キリオがノゾムたちを狙って爪を振りかざす。しかしノゾムたち3人にかわされ、さらに3人の連携攻撃に翻弄される。
「ちくしょうが!チョコマカと動きやがって!」
キリオがいら立ちをふくらませて、ノゾムだけに狙いを定めた。
「オレはオレの戦いをする・・お前たちのような身勝手な連中を叩き潰すためにな!」
ノゾムが怒りと信念を言い放つ。キリオが突き出した爪を身をかがめてかわして、ノゾムが右のパンチを繰り出した。
「ぐっ!」
パンチを体に叩き込まれて、キリオがうめいて怯んだ。
「オレたちの力、お前に徹底的に教えてやる!」
「中野さんの仇、ここで討つ!」
シゲルとソウマがキリオに向かって言い放つ。ノゾムとソウマがビースドライバーの左上のボタンを2回押して、シゲルがリードライバーの中心部を回転させる。
“マックスチャージ!アニマルスマーッシュ!”
“フォックスチャージ!アニマルスマーッシュ!”
“オックス・ロードスマッシュ。”
ノゾムたちが同時にジャンプして、エネルギーを集めたキックをキリオ目がけて繰り出した。
「がはぁっ!」
3人のキックを直撃されて、キリオが絶叫を上げる。
「やった!」
決定打を受けたキリオを見て、ワタルが喜びを見せた。
「まだ倒れねぇ・・オレはまだ終わらねぇぞー!」
キリオが絶叫を上げて倒れる。野心をむき出しにしたままの彼だが、体の崩壊を起こして消滅した。

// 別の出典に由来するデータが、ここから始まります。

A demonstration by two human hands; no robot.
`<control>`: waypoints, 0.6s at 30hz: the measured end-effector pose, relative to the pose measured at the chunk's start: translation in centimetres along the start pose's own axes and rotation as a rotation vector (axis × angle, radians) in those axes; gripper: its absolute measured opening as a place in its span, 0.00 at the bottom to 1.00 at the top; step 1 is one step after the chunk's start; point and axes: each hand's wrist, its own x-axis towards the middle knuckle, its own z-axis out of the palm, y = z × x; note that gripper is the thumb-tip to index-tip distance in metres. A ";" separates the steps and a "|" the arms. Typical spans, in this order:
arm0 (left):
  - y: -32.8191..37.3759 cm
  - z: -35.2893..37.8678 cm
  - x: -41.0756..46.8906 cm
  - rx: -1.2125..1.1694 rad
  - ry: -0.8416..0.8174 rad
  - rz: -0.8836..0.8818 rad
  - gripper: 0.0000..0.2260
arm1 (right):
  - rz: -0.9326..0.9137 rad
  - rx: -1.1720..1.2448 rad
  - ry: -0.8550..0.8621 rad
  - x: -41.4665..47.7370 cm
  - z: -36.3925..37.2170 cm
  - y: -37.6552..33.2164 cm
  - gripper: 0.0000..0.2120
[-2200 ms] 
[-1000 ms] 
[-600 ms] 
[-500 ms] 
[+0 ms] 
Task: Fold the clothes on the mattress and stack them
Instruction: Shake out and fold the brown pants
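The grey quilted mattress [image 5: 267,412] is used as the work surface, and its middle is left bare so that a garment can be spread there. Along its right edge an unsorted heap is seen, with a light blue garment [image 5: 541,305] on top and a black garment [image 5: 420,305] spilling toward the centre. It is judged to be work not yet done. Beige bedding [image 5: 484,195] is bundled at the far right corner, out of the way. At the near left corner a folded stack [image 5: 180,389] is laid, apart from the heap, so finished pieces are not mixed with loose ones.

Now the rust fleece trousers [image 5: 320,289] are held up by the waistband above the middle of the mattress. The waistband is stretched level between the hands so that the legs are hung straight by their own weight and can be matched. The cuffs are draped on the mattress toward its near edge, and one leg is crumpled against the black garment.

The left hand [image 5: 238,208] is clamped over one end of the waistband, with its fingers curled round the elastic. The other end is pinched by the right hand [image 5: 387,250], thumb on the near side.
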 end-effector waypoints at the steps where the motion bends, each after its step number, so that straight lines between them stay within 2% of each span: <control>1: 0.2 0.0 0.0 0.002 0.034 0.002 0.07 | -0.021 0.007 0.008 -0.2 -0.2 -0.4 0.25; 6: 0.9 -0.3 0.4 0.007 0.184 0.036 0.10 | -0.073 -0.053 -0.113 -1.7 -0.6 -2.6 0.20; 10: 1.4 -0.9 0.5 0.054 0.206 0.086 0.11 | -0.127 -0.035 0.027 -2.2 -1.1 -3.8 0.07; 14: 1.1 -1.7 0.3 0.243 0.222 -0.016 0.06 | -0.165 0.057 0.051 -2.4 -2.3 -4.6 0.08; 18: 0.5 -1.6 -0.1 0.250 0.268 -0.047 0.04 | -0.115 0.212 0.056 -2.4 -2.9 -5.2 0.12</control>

「やった・・やったよ、中野さん・・オレ、敵討ちができたんだ・・・!」
ソウマがシゲアキの仇を取れたことを実感して、手を握りしめる。彼は満足ともむなしさともつかない複雑な気分を感じていた。
“スリービースト。”
“シャットダウン。”
ノゾムたちが変身を解いて、肩の力を抜いてひと息つく。ノゾムは今の自分が自分らしくあることを確かめて、戸惑いを覚える。
「ノゾム・・無事に戻ってきたんだね・・・」
ツバキがノゾムに歩み寄って、微笑みかけてきた。彼女はノゾムがビースターの本能による暴走から立ち直ったと思って、安らぎを感じていた。
「言っただろう・・オレは戻ってくるって・・・」
「うん・・信じていたよ・・私も、みんなも・・ノゾムが無事に戻ってくるって・・・」
言いかけるノゾムに、ツバキが信頼を寄せる。タイチたちもノゾムに目を向けて微笑んだ。
「ノゾム・・おかえり・・・」
ツバキが笑顔を見せて、ノゾムをあたたかく迎えた。彼女は優しく手を差し伸べた。
「ツバキ・・・ただいま・・・」
ノゾムも微笑んで、ツバキの手を取って握手を交わした。ビースターの力を乗り越えて、大切な人たちの前に帰ってこれたことを、ノゾムは心の中で喜んでいた。